Research team develops a Google maps-like algorithm to pinpoint when cancer patients may diverge from the standard course of treatment

Every cancer patient’s experience is unique but there are standard sequences of steps that help patients and their care teams navigate through screening, diagnosis, treatment and monitoring. These steps are published in pathway maps but are these maps followed in practice? Researchers supported by OICR’s Health Services Research Network, led by Drs. Timothy Chan and Claire Holloway, are working to answer that question.

Chan and collaborators at Ontario Health have developed new methods to measure the difference between a standard clinical pathway map and the actual care that a patient receives in practice. They leveraged real-world health data from Ontario patients to develop these methods, which could potentially be used to identify targets for quality-improvement initiatives.

“Pathway maps help optimize patient survival, healthcare costs and wait times at a population level,” says Holloway, co-principal investigator of the project and Provincial Clinical Lead of Disease Pathway Management (DPM) at Ontario Health.

“We have now derived a way to measure the alignment between actual care and the care described in a pathway map, analogous to measuring how a driver’s route differs from the Google Maps-suggested route,” says Chan, co-principal investigator of the project, Professor at the University of Toronto and Canada Research Chair in Novel Optimization and Analytics in Health.

To address this challenge, the team based their algorithm on an inverse optimization framework, a type of framework used to solve problems across a variety of disciplines, including telecommunications routing, medical radiation therapy planning, and investment portfolio management.

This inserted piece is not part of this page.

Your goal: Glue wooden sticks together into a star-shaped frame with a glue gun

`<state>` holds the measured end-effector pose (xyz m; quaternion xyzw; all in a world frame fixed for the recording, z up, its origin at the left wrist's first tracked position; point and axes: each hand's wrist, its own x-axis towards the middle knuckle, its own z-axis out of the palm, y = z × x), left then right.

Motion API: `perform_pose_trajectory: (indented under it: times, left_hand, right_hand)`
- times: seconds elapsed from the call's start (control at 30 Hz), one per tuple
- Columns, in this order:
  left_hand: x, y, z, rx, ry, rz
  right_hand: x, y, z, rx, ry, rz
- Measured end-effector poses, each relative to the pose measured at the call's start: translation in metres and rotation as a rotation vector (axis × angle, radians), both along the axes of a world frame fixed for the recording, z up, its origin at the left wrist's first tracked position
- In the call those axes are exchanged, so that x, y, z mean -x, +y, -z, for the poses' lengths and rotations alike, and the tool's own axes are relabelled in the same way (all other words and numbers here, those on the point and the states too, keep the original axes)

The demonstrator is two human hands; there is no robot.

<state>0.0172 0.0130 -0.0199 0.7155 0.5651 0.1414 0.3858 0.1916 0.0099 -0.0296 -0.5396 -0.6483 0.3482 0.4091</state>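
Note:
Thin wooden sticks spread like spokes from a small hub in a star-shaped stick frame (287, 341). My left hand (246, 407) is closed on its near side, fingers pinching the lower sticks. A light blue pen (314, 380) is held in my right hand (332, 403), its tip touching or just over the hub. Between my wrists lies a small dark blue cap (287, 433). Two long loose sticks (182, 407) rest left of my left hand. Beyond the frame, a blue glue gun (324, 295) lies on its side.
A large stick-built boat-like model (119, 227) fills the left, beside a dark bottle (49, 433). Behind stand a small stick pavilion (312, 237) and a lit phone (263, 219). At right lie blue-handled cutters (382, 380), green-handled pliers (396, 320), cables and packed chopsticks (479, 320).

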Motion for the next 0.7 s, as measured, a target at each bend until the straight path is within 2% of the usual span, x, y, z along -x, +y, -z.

The research team first applied their methods to stage III colon cancer patient data and is now applying their methods to breast cancer care. The ultimate goal would be to use these methods across different cancer sites and potentially different diseases to help promote and implement best practices along the care continuum in Ontario’s healthcare system.

“We’re proud to apply our framework at a large scale to help provide meaningful quantitative measures of system efficiency and variation,” says Chan. “It’s exciting to see that these methods could allow Ontario Health to monitor and evaluate complex practice patterns at a population level.”

“Variations between a patient’s experience and the standard clinical pathway map isn’t necessarily a bad thing but it may prompt us to investigate further,” says Dr. Katharina Forster, Team Lead of DPM at Ontario Health. “We can look into why, when and where the variation is occurring.  In this way these new methods and tools are allowing us to generate hypotheses about the causes of variation so we can better understand our care practices, make data-driven decisions and ultimately improve our cancer care system.”

“Ultimately, we’re looking to measure, monitor and improve our system across the province,” says Holloway. “Our rich data in Ontario and our capabilities in machine learning are outstanding. Thanks to OICR, we can bring these disciplines together to make a positive impact on our health system.”

The Health Services Research Network is co-funded by OICR and Cancer Care Ontario, now part of Ontario Health.